Lula, enquanto presidente, sempre teve uma relação pragmática e cuidadosa com os bolivarianos. Quando assumiu a Presidência, em 2003, o petista criou o grupo batizado de Amigos da Venezuela, composto por Chile, Espanha, Estados Unidos, México e Portugal, que atuou para colocar fim a uma greve de mais de 45 dias da oposição venezuelana após a tentativa de um golpe fracassado contra Hugo Chávez. Em uma das várias crises políticas vividas no país vizinho, Lula chegou a ser pressionado por aliados a não elogiar Chávez de maneira tão contundente.
“Vocês me arrumem um parceiro comercial que me dê US$ 5 bilhões de superávit na balança e eu prometo que largo Chávez no dia seguinte”, devolveu Lula. Era o momento do ciclo do petróleo em alta, o que permitia aos venezuelanos terem poder de compra elevado. “Não estou aqui avalizando o que está acontecendo na Venezuela. Mas é bom lembrar que existem vários interesses externos nesse conflito porque é um país importante geopoliticamente por causa do petróleo”, destacou o ex-presidente nacional do PT, ex-ministro e ex-deputado Ricardo Berzoini.
POLÍTICA X ECONOMIA
Petistas lembram que a postura de Lula perante os bolivarianos, especialmente a Venezuela, era movida por interesses também políticos, não apenas econômicos. O petista desfilava pela esquerda europeia com desenvoltura em um momento em que os socialistas haviam sido varridos do continente. Por aqui, mantinha a porta aberta com Chávez, Evo Morales, Rafael Correia e o casal Kirchner, que era mais populista como herdeiros do peronismo do que, necessariamente, socialista.

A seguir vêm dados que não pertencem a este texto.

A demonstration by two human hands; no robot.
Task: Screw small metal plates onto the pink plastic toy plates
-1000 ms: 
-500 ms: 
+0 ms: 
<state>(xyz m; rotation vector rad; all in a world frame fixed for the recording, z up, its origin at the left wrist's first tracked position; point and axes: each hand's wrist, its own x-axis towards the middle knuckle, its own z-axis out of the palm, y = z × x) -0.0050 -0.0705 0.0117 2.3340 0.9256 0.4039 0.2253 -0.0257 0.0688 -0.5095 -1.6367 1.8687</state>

Servia também para conter os radicais internos, enquanto promovia ações econômicas pouco afeitas à esquerda. “É bom lembrar que o nosso governo tinha Roberto Rodrigues (Agricultura), Luiz Fernando Furlan (Desenvolvimento, Indústria e Comércio) e Henrique Meirelles (Banco Central)”, exemplificou Berzoini. Para alguns petistas, o erro do atual governo foi encurralar Maduro. “O PT e nossos governos sempre atuaram pelo fortalecimento do diálogo. O governo Temer e o Itamaraty causam vergonha por suas atitudes incendiárias na crise do país vizinho”, acusou a secretária de Relações Internacionais do PT, Monica Valente.